From originally intense moments like this, a love of running can only grow. Bannister also understood such an explanation may well be inadequate – like the description of a rose to someone who has never seen one. Or similarly how John Millington Synge felt about his description of the Aran Islands to anyone who had never visited. It’s a truth that is hard to convey.

Bannister, incidentally, opened each chapter with a quote, before that became fashionable.,The prelude to his sub-four came from Julius Caesar: “Now bid me run, and I will strive with things impossible.”

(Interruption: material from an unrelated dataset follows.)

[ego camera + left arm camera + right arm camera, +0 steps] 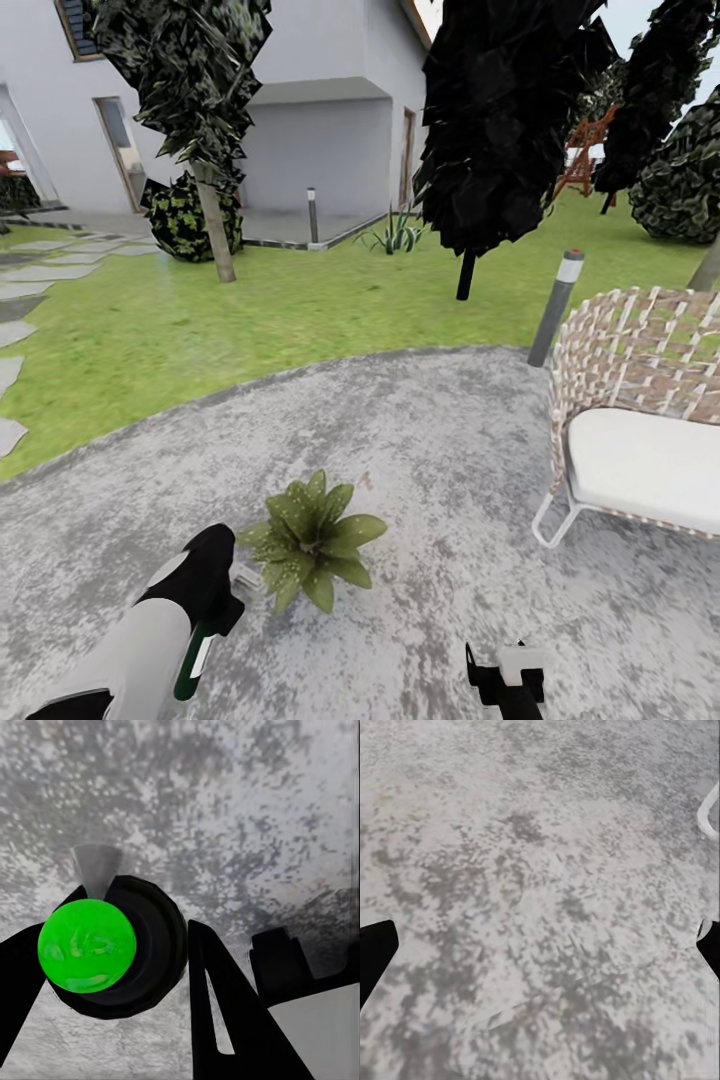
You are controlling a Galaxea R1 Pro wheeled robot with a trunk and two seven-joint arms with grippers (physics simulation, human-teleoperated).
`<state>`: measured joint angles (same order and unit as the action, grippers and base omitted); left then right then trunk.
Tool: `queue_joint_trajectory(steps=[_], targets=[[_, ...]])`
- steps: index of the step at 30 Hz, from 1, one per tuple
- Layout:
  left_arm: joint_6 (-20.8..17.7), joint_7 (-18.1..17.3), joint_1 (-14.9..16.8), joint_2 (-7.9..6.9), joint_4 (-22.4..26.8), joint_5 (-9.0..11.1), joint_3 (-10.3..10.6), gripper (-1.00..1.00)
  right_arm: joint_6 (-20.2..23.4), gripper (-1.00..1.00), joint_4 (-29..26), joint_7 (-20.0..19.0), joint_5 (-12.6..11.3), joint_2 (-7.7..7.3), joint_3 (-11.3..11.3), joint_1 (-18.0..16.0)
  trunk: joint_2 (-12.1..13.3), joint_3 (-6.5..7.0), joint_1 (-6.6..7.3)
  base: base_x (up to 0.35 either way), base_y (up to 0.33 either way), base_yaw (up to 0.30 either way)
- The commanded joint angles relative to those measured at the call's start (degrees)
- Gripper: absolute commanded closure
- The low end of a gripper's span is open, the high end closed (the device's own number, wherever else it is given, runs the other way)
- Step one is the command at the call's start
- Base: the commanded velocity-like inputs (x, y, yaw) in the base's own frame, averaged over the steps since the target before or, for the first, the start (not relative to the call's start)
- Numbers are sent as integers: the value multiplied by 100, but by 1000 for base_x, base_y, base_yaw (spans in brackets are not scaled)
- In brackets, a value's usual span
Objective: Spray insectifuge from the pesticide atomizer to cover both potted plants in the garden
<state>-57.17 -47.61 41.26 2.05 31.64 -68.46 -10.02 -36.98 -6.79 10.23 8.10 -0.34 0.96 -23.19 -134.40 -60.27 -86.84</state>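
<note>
One potted plant [312,540], a low rosette of broad green leaves, stands on the round grey paving [420,450] of the garden, just ahead of my left arm. My left gripper [225,585] hangs right beside its leaves. In the left wrist view my left gripper [112,945] is shut on the pesticide atomizer [88,945], seen from above as a bright green cap on a dark round body, with a pale nozzle cone pointing out over the paving. My right gripper [505,678] is low at the front, and its wrist view shows it [540,945] open over bare paving.
A wicker bench [640,420] with a white cushion stands at the right, its white leg [709,810] near my right gripper. A grey bollard light [556,308] stands by the paving's edge. Lawn [250,310], trees [490,130] and the house lie beyond.
</note>
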Motion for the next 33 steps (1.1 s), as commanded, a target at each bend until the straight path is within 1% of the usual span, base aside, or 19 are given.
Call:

In the opening sequence of Rolling Thunder Revue, Martin Scorsese’s film about Bob Dylan’s 1975-76 concert tour, Dylan makes a typically laconic pronouncement: “Life isn’t about finding yourself or finding anything. Life is about creating yourself and creating things.”

Trace the long trail and running has often been about this too, creating impossible things. In the house where we lived in Churchtown there was a small bookcase at the top of the stairs – this was by no means a house of books – and pride of place was given to hardback first editions of mostly running biographies, many of which are long out of print.

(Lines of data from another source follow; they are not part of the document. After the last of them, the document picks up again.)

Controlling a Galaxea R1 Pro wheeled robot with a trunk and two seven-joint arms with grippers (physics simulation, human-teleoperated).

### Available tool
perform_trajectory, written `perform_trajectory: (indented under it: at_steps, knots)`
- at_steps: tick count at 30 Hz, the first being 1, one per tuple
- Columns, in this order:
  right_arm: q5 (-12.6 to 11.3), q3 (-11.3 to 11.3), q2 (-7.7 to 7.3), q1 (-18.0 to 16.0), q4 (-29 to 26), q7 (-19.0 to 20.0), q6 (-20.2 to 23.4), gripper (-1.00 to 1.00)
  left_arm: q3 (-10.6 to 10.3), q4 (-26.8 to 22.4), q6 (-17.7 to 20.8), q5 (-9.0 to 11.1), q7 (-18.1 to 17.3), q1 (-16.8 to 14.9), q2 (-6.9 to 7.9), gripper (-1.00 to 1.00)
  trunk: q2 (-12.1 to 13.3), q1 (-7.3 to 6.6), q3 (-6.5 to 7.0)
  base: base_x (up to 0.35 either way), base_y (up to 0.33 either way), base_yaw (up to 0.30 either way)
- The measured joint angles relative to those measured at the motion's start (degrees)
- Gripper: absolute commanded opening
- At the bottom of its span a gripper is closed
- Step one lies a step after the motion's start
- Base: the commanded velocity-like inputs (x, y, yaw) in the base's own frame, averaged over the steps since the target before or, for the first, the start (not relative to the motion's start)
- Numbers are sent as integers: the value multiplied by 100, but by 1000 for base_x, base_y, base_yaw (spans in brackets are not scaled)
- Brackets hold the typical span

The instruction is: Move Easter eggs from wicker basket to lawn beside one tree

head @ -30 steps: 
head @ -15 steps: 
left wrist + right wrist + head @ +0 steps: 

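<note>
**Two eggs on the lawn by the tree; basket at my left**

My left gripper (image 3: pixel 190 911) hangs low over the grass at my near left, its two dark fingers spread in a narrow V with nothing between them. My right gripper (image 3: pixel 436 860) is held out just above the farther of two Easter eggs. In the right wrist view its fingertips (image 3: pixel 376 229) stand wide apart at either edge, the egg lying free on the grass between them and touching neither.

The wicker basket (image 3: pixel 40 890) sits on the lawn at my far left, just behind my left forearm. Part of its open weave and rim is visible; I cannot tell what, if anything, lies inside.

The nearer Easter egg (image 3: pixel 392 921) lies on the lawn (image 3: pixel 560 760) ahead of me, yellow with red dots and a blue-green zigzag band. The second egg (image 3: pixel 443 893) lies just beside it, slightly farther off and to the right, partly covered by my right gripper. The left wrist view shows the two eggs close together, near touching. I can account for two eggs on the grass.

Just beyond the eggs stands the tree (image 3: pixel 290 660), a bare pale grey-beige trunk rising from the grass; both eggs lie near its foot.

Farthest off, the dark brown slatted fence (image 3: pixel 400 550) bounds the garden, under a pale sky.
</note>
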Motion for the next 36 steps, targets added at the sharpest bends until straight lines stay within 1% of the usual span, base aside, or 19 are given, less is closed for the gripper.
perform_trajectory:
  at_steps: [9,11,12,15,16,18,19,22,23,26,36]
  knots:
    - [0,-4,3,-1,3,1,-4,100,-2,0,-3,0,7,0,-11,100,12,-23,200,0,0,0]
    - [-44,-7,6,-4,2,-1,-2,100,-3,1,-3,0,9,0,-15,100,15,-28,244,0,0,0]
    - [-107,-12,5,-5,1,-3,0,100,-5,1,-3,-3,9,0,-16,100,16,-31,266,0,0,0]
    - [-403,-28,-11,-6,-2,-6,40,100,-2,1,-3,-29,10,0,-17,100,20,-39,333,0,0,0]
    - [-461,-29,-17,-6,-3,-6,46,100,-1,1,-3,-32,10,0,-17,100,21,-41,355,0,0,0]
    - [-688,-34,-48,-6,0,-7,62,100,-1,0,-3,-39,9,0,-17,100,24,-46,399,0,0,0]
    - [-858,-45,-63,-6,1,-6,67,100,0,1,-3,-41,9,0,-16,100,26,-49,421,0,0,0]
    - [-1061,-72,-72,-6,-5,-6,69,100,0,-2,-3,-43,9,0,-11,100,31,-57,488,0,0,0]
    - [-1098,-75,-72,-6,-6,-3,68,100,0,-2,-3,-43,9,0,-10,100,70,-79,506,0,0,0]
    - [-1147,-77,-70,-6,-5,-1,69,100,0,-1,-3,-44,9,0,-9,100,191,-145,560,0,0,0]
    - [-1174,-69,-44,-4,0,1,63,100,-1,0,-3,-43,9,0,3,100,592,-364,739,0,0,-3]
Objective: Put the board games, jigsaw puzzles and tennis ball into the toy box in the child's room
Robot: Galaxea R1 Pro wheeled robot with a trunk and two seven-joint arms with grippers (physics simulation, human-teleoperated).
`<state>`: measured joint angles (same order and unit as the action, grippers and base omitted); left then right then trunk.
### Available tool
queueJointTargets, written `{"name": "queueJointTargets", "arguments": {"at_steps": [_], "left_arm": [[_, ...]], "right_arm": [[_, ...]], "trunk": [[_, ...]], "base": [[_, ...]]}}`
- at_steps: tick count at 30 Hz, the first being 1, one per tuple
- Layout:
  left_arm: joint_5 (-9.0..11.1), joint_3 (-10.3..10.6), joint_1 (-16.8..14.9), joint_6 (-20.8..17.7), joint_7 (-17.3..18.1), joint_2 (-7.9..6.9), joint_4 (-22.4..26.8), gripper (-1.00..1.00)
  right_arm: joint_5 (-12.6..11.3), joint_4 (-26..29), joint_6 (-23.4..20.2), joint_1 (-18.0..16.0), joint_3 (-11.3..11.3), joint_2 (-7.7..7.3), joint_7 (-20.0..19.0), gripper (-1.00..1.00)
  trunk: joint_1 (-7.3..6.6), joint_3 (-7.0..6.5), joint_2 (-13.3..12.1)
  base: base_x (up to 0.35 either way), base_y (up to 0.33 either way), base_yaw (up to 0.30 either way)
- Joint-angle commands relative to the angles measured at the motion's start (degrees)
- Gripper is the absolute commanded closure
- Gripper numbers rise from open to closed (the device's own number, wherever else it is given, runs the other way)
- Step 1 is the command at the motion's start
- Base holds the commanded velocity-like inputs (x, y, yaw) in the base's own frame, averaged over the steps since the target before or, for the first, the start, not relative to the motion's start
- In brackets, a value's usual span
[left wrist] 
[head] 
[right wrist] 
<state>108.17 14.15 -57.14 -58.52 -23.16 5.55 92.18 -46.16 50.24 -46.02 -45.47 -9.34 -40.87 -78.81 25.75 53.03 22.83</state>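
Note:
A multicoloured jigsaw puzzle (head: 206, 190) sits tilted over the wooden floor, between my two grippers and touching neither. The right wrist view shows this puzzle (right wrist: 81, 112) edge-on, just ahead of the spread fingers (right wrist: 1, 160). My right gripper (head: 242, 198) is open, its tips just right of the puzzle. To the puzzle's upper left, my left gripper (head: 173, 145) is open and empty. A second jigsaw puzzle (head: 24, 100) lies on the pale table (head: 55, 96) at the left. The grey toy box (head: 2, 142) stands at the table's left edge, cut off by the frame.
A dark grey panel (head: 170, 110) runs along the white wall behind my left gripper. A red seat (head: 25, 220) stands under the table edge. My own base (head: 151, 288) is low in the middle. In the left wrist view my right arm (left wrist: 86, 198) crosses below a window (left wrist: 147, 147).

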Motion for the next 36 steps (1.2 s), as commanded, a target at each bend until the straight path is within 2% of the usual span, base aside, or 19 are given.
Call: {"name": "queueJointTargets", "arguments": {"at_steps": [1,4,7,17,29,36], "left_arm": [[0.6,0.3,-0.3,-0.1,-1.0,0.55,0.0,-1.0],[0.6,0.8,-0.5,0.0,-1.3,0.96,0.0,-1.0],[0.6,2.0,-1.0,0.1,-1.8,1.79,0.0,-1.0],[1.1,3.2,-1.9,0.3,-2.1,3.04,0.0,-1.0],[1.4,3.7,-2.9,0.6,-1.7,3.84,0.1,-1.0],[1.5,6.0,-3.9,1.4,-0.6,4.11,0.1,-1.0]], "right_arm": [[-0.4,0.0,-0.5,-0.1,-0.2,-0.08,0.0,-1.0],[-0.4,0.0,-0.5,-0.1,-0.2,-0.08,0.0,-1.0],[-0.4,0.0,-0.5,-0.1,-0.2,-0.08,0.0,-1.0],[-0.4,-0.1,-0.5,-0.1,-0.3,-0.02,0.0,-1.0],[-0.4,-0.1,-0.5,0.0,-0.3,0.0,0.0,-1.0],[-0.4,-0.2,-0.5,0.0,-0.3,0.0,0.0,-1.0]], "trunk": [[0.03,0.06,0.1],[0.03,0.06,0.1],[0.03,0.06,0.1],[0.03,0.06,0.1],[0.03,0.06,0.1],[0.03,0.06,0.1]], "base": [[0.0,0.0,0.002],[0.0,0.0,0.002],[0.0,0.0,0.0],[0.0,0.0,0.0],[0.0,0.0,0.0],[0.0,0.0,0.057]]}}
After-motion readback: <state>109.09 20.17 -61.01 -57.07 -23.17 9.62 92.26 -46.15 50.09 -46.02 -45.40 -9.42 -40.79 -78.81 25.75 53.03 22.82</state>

Ron Clarke, The Unforgiving Minute. Herb Elliott, The Golden Mile. Peter Snell, No Bugles, No Drums. Murray Halberg, A Clean Pair of Heels. Some were about running coaches. Arthur Lydiard, Run to The Top. Percy Cerutty, Be Fit! Or Be Damned! Cerutty is still worth quoting today: “Pain has a face, learn to recognise it. Because when it comes before you it must be your friend.”

In there among them, naturally, was Alan Sillitoe’s 1959 novella The Loneliness of The Long-Distance Runner, a mere 40-page spread within a collection of short stories, which to this day perhaps best captures the pure essence and very purpose of why people run.

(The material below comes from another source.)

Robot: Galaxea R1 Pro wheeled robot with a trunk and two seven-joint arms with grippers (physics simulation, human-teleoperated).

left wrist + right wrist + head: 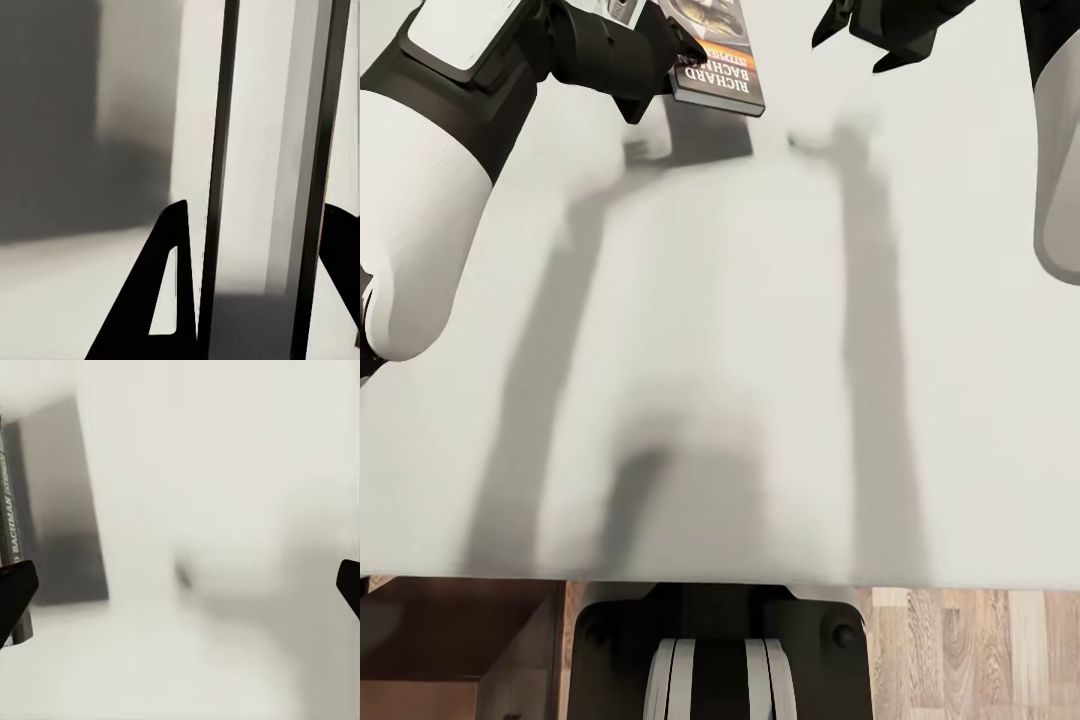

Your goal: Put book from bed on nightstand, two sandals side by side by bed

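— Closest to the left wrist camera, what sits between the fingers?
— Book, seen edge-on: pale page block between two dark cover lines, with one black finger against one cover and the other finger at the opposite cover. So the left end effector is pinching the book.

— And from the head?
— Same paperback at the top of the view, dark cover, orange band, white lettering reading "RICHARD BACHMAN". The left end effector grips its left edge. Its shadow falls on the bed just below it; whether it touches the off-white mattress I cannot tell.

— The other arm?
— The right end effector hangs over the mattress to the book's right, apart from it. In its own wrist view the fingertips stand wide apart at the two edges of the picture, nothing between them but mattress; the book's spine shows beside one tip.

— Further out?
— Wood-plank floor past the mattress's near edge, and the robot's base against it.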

It’s often been quoted here before, pointing out that it’s the aloneness, not necessarily loneliness, which Sillitoe once embraced and celebrated. Tom Courtenay played that character and part perfectly in the 1962 film.

“Because when on a raw and frosty morning I get up at five o’clock and stand shivering my belly off on the stone floor ... I feel like the first and last man on the world, both at once ... it makes me feel 50 times better than when I’m cooped up in that dormitory with 300 others.

‘And as soon as I take that first flying leap out on to the frosty grass of an early morning when even the birds haven’t the heart to whistle ... it’s a treat, being a long-distance runner, out in the world by yourself with not a soul to make you bad-tempered ... sometimes I think that I’ve never been so free as during that couple of hours when I’m trotting up the path out of the gates ...”

When we spoke for the final time, on this weekend one year ago already, my dad asked me was I still running much, as he sometimes jestingly and yet invariably did, before he took his last flying leap out on to the soft running grass in that sacred hour of the late afternoon.

Which I guess is also why I’m back running laps of the local pitch once again. Because after all these years, for all the people who have talked or talk about running, no one talked about it more caringly than he did, and as a long-distance runner once, his thoughts were all I ever cared for too.

Which is also why long-distance running has never felt lonely. There’s just a different feeling of aloneness now.